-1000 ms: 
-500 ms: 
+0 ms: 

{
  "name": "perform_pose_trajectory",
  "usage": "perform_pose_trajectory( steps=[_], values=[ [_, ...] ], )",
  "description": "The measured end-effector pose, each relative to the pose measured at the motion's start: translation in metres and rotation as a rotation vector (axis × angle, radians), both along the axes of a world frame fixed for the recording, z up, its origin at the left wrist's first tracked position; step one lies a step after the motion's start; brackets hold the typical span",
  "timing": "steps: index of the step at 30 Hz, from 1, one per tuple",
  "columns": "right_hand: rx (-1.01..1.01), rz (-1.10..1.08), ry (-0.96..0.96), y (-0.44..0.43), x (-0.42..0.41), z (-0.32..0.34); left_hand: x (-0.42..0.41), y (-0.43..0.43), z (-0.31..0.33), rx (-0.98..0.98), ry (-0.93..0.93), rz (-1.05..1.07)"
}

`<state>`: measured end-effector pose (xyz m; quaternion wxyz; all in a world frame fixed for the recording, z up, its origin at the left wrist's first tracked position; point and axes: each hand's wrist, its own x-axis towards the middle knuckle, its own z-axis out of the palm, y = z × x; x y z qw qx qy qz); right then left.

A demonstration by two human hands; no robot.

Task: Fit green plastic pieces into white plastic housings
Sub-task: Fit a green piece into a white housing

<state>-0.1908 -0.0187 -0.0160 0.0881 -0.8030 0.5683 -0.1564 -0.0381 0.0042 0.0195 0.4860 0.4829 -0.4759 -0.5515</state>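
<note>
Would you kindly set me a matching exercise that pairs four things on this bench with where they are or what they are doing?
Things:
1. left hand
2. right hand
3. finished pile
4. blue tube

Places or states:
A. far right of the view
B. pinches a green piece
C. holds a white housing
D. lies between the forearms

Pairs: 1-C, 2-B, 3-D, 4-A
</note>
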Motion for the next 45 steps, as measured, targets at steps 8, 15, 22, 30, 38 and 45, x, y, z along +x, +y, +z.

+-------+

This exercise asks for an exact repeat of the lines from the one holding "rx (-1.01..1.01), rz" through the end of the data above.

▸ **Exercise solution**
  "columns": "right_hand: rx (-1.01..1.01), rz (-1.10..1.08), ry (-0.96..0.96), y (-0.44..0.43), x (-0.42..0.41), z (-0.32..0.34); left_hand: x (-0.42..0.41), y (-0.43..0.43), z (-0.31..0.33), rx (-0.98..0.98), ry (-0.93..0.93), rz (-1.05..1.07)"
}

`<state>`: measured end-effector pose (xyz m; quaternion wxyz; all in a world frame fixed for the recording, z up, its origin at the left wrist's first tracked position; point and axes: each hand's wrist, its own x-axis towards the middle knuckle, its own z-axis out of the palm, y = z × x; x y z qw qx qy qz); right then left.

A demonstration by two human hands; no robot.

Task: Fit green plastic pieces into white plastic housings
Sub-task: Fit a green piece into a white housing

<state>-0.1908 -0.0187 -0.0160 0.0881 -0.8030 0.5683 -0.1564 -0.0381 0.0042 0.0195 0.4860 0.4829 -0.4759 -0.5515</state>
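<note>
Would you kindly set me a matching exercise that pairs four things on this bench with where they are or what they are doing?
Things:
1. left hand
2. right hand
3. finished pile
4. blue tube

Places or states:
A. far right of the view
B. pinches a green piece
C. holds a white housing
D. lies between the forearms

Pairs: 1-C, 2-B, 3-D, 4-A
</note>
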Motion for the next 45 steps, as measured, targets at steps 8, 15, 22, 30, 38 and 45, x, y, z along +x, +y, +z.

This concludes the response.